● **Activity**: Apart from the pictures, every entry below should be repeated exactly.

● **Source information**:

------------------------------------------------------------------------

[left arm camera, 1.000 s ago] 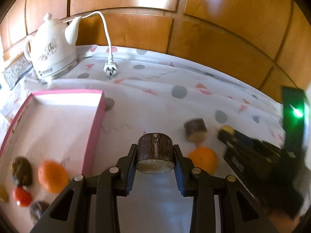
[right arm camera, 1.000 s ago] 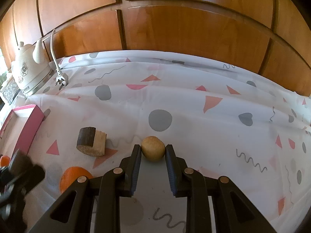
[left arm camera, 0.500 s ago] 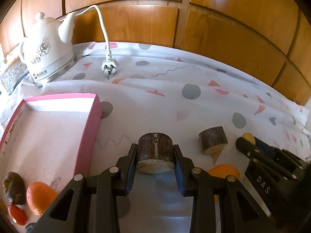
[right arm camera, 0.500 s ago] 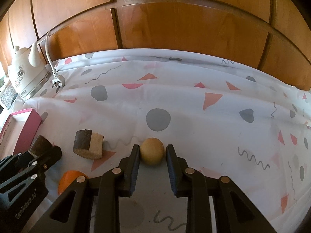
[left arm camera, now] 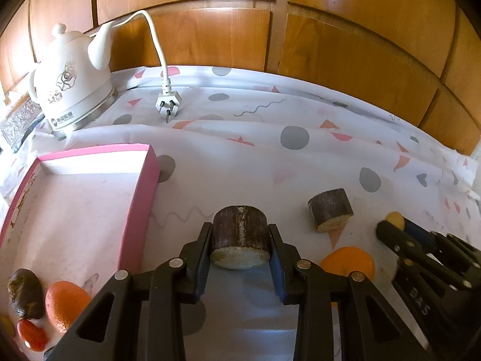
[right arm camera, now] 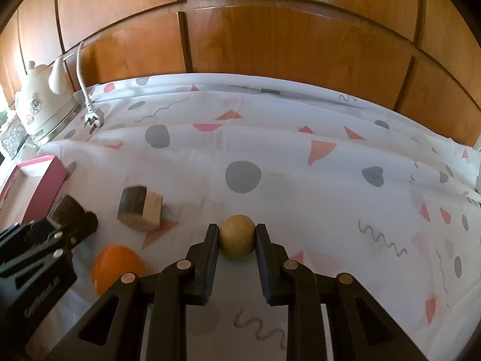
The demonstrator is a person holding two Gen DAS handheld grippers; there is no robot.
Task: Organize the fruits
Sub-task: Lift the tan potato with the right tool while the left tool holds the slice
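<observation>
Left claw (left arm camera: 240, 245) tilts steeply down over the worktop (left arm camera: 240, 162), pads pinching a dark brown cylinder w/ pale cut face (left arm camera: 239, 241) from both sides, held clear above the patterned cloth; the piece sits just right of the pink tray (left arm camera: 141, 204), whose near wall is beside the left finger; inside the tray, at its near-left corner: an orange (left arm camera: 66, 306), a dark brown lump (left arm camera: 24, 293), a small red fruit (left arm camera: 31, 334), close together; on the cloth to the right lies a second brown chunk (left arm camera: 330, 209), tipped on its side, and nearer the camera a loose orange (left arm camera: 348, 263), partly hidden by the claw frame. Right claw (right arm camera: 237, 237) also points steeply down, pads pressed on a small tan round fruit (right arm camera: 236, 237), one pad each side; in the left wrist view the right claw shows at far right w/ the tan fruit at its tip; in the right wrist view the left claw enters at lower left, apart from the right one, w/ the chunk and loose orange between them. White kettle (left arm camera: 70, 81) stands at the back left, its plug (left arm camera: 167, 103) lying on the cloth near the wooden panel wall (left arm camera: 345, 45); hands themselves not visible.
</observation>
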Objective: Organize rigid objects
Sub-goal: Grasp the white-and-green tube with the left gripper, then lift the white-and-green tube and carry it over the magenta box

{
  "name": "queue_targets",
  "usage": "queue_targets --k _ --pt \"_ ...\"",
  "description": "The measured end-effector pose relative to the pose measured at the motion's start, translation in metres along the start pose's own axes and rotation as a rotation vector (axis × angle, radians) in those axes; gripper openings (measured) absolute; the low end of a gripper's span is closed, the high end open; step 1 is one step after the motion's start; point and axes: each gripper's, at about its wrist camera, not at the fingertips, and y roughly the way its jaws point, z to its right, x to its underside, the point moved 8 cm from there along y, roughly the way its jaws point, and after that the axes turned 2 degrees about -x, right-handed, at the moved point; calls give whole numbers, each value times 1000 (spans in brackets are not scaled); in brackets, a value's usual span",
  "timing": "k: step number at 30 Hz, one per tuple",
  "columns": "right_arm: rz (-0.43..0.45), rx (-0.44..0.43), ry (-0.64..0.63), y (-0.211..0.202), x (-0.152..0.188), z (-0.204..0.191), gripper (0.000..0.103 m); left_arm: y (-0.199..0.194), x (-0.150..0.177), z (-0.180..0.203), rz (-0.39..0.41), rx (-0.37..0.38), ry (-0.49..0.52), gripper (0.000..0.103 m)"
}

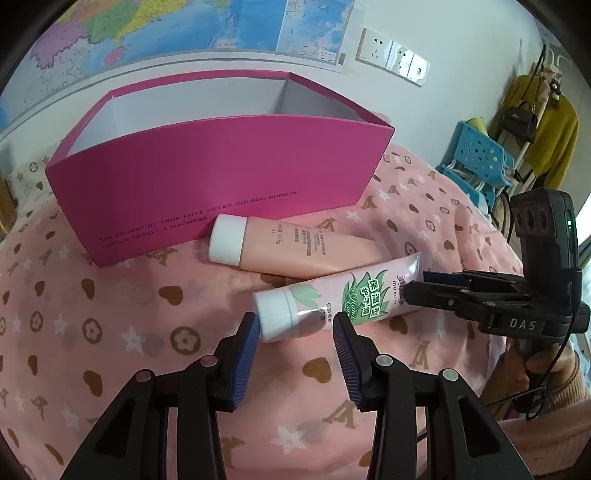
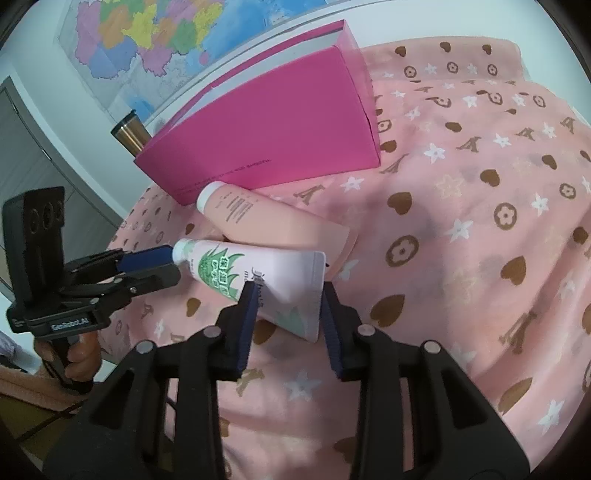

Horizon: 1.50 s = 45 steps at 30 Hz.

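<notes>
Two tongs bracket the hand-cream tube (image 1: 332, 299) at mid-frame on the pink blanket (image 1: 110, 314), left tongs (image 1: 295, 330) open at its cap, right tongs (image 2: 288, 299) open around its crimped tail, ready for the magenta box (image 1: 221, 166).

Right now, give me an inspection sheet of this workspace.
Surface: pink patterned blanket.
Job's things: open pink box, nothing visible inside; peach tube lying against it; hand cream tube lying partly over the peach tube.
Clutter: metal cup behind the box.
Grippers: left gripper open around the hand cream tube's cap; right gripper open around its flat end.
Cables: black cable at the right gripper.
Surroundings: wall map, wall sockets, blue basket.
</notes>
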Motion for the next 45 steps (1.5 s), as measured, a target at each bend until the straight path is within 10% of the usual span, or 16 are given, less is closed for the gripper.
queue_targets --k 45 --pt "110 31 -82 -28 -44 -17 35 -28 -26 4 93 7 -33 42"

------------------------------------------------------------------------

● **Solution**:
[left arm camera, 1.000 s ago] 
[right arm camera, 1.000 s ago] 
[left arm camera, 0.500 s ago] 
[right arm camera, 0.500 s ago] 
[left arm camera, now] 
[right arm camera, now] 
The demonstrator is a person holding two Gen DAS handheld grippers; there is no robot.
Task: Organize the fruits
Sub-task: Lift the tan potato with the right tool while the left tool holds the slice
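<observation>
Left claw (left arm camera: 240, 245) tilts steeply down over the worktop (left arm camera: 240, 162), pads pinching a dark brown cylinder w/ pale cut face (left arm camera: 239, 241) from both sides, held clear above the patterned cloth; the piece sits just right of the pink tray (left arm camera: 141, 204), whose near wall is beside the left finger; inside the tray, at its near-left corner: an orange (left arm camera: 66, 306), a dark brown lump (left arm camera: 24, 293), a small red fruit (left arm camera: 31, 334), close together; on the cloth to the right lies a second brown chunk (left arm camera: 330, 209), tipped on its side, and nearer the camera a loose orange (left arm camera: 348, 263), partly hidden by the claw frame. Right claw (right arm camera: 237, 237) also points steeply down, pads pressed on a small tan round fruit (right arm camera: 236, 237), one pad each side; in the left wrist view the right claw shows at far right w/ the tan fruit at its tip; in the right wrist view the left claw enters at lower left, apart from the right one, w/ the chunk and loose orange between them. White kettle (left arm camera: 70, 81) stands at the back left, its plug (left arm camera: 167, 103) lying on the cloth near the wooden panel wall (left arm camera: 345, 45); hands themselves not visible.
</observation>
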Objective: Organize rigid objects
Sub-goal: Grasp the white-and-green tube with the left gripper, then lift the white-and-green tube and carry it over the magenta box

{
  "name": "queue_targets",
  "usage": "queue_targets --k _ --pt \"_ ...\"",
  "description": "The measured end-effector pose relative to the pose measured at the motion's start, translation in metres along the start pose's own axes and rotation as a rotation vector (axis × angle, radians) in those axes; gripper openings (measured) absolute; the low end of a gripper's span is closed, the high end open; step 1 is one step after the motion's start; point and axes: each gripper's, at about its wrist camera, not at the fingertips, and y roughly the way its jaws point, z to its right, x to its underside, the point moved 8 cm from there along y, roughly the way its jaws point, and after that the axes turned 2 degrees about -x, right-handed, at the moved point; calls give whole numbers, each value times 1000 (spans in brackets are not scaled); in brackets, a value's usual span",
  "timing": "k: step number at 30 Hz, one per tuple",
  "columns": "right_arm: rz (-0.43..0.45), rx (-0.44..0.43), ry (-0.64..0.63), y (-0.211..0.202), x (-0.152..0.188), z (-0.204..0.191), gripper (0.000..0.103 m); left_arm: y (-0.199..0.194), x (-0.150..0.177), z (-0.180..0.203), rz (-0.39..0.41), rx (-0.37..0.38), ry (-0.49..0.52), gripper (0.000..0.103 m)"
}


Horizon: 1.50 s = 45 steps at 30 Hz.

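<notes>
Two tongs bracket the hand-cream tube (image 1: 332, 299) at mid-frame on the pink blanket (image 1: 110, 314), left tongs (image 1: 295, 330) open at its cap, right tongs (image 2: 288, 299) open around its crimped tail, ready for the magenta box (image 1: 221, 166).

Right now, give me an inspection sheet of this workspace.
Surface: pink patterned blanket.
Job's things: open pink box, nothing visible inside; peach tube lying against it; hand cream tube lying partly over the peach tube.
Clutter: metal cup behind the box.
Grippers: left gripper open around the hand cream tube's cap; right gripper open around its flat end.
Cables: black cable at the right gripper.
Surroundings: wall map, wall sockets, blue basket.
</notes>
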Motion for the next 45 steps (1.5 s), as measured, a target at each bend until the straight path is within 10% of the usual span, or 16 are given, less is closed for the gripper.
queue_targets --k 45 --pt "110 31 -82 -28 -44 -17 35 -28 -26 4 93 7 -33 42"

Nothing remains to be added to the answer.